## TASK INSTRUCTIONS
Look through the listing and report every line that has "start" in it.

<<<<

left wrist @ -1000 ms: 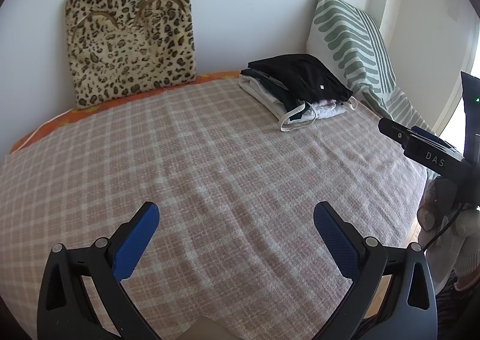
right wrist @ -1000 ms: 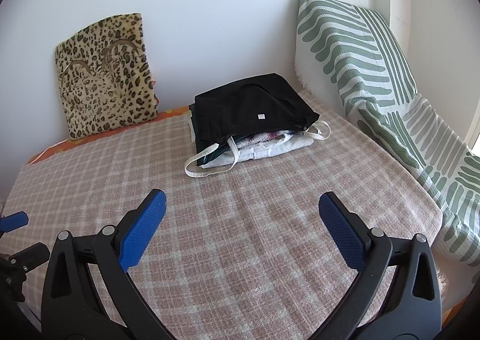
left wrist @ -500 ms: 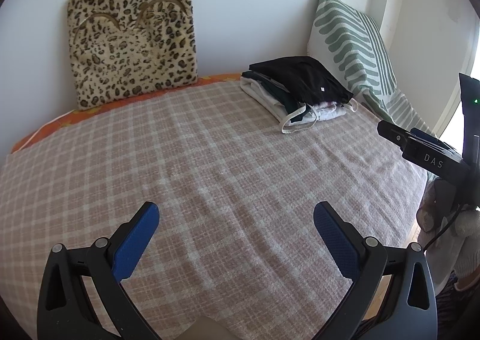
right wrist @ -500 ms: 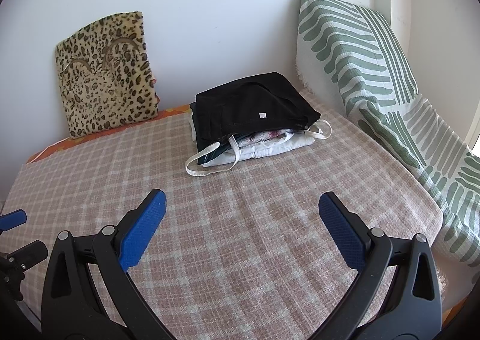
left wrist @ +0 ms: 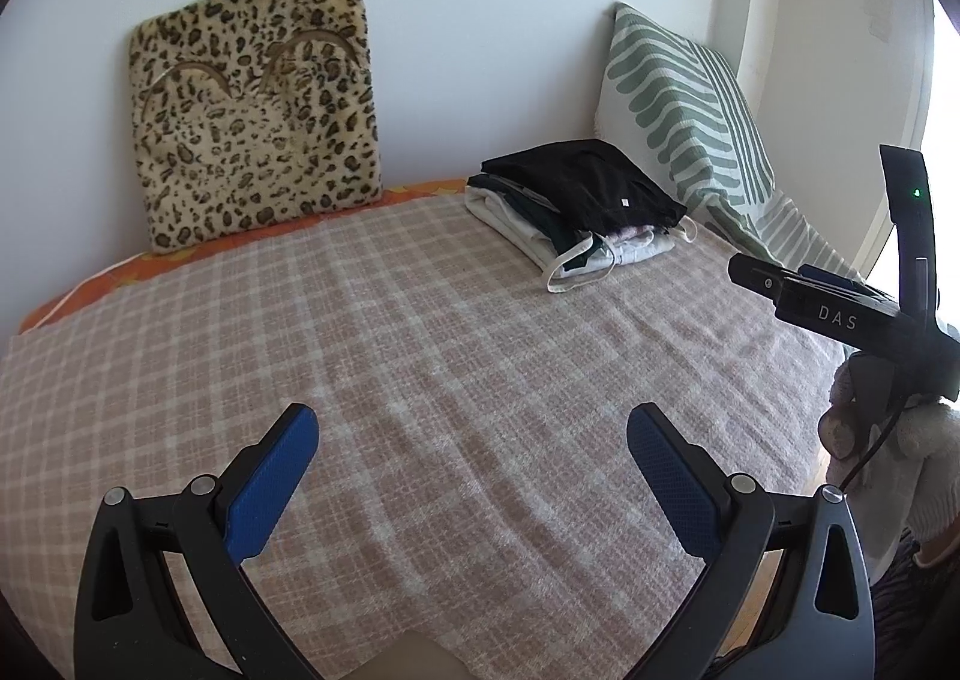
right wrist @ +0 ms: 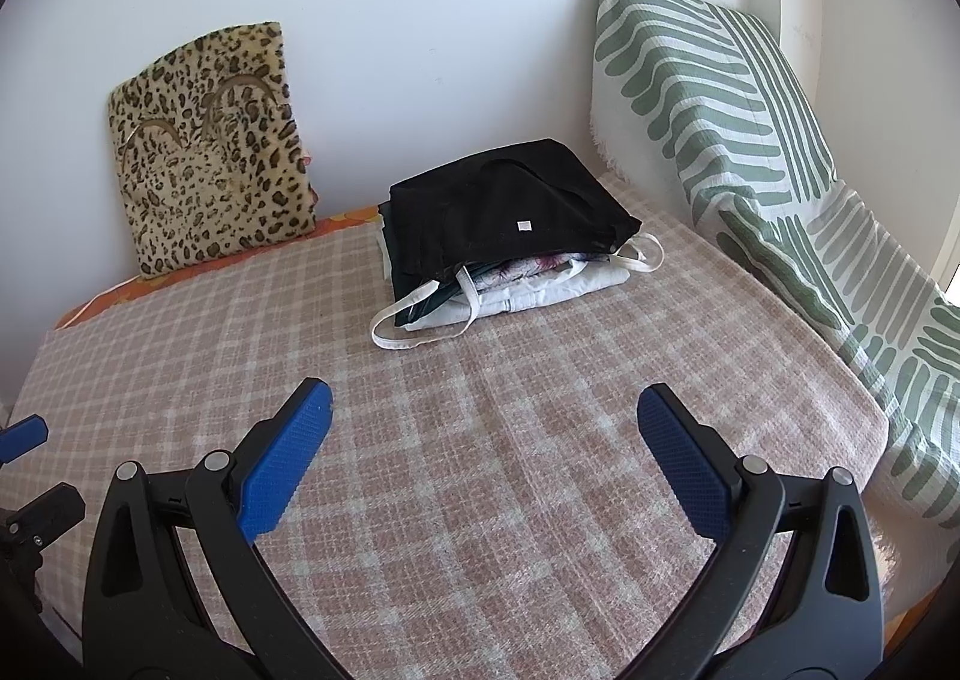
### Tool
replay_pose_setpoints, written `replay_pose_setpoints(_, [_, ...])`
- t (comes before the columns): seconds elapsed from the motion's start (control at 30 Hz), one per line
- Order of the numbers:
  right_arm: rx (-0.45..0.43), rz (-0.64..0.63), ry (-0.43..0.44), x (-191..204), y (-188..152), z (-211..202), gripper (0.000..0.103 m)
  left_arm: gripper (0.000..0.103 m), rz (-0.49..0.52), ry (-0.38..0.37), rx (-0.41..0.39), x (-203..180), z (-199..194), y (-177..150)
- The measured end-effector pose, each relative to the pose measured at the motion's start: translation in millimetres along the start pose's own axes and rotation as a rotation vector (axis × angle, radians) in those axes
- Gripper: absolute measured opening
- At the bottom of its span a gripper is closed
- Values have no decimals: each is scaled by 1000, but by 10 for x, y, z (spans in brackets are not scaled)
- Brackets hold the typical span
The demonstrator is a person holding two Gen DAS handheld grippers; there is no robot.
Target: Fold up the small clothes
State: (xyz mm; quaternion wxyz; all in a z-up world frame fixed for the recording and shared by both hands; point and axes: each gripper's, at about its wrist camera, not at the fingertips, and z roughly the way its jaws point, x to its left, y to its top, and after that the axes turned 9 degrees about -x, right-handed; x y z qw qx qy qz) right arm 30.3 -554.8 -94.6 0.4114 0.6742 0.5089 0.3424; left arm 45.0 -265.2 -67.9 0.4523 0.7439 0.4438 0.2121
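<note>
A pile of folded clothes (left wrist: 576,212) lies at the far right of the bed, a black garment (right wrist: 510,206) on top and white ones with loose straps (right wrist: 420,320) below. My left gripper (left wrist: 474,440) is open and empty, hovering above the checked blanket (left wrist: 390,332) well short of the pile. My right gripper (right wrist: 480,434) is open and empty too, nearer the pile. The right gripper's body shows at the right edge of the left wrist view (left wrist: 840,314). The left gripper's fingertip (right wrist: 21,437) shows at the left edge of the right wrist view.
A leopard-print cushion (left wrist: 252,110) leans on the back wall. A green-and-white striped pillow (right wrist: 720,110) stands in the right corner and its cloth runs down the bed's right side. The bed edge (right wrist: 876,440) drops off at the right.
Both grippers have crept slightly forward and upward; the pile sits a little lower in both views. Both stay open.
</note>
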Motion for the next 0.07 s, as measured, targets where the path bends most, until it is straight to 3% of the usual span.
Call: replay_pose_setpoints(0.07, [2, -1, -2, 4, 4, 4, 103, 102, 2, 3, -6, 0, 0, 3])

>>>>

## EXERCISE RESPONSE
- t (comes before the columns): seconds elapsed from the motion's start (control at 30 Hz), one per line
- The measured end-effector pose, each relative to the pose measured at the motion's start: translation in millimetres along the start pose's own axes and rotation as a rotation vector (axis × angle, radians) in those axes

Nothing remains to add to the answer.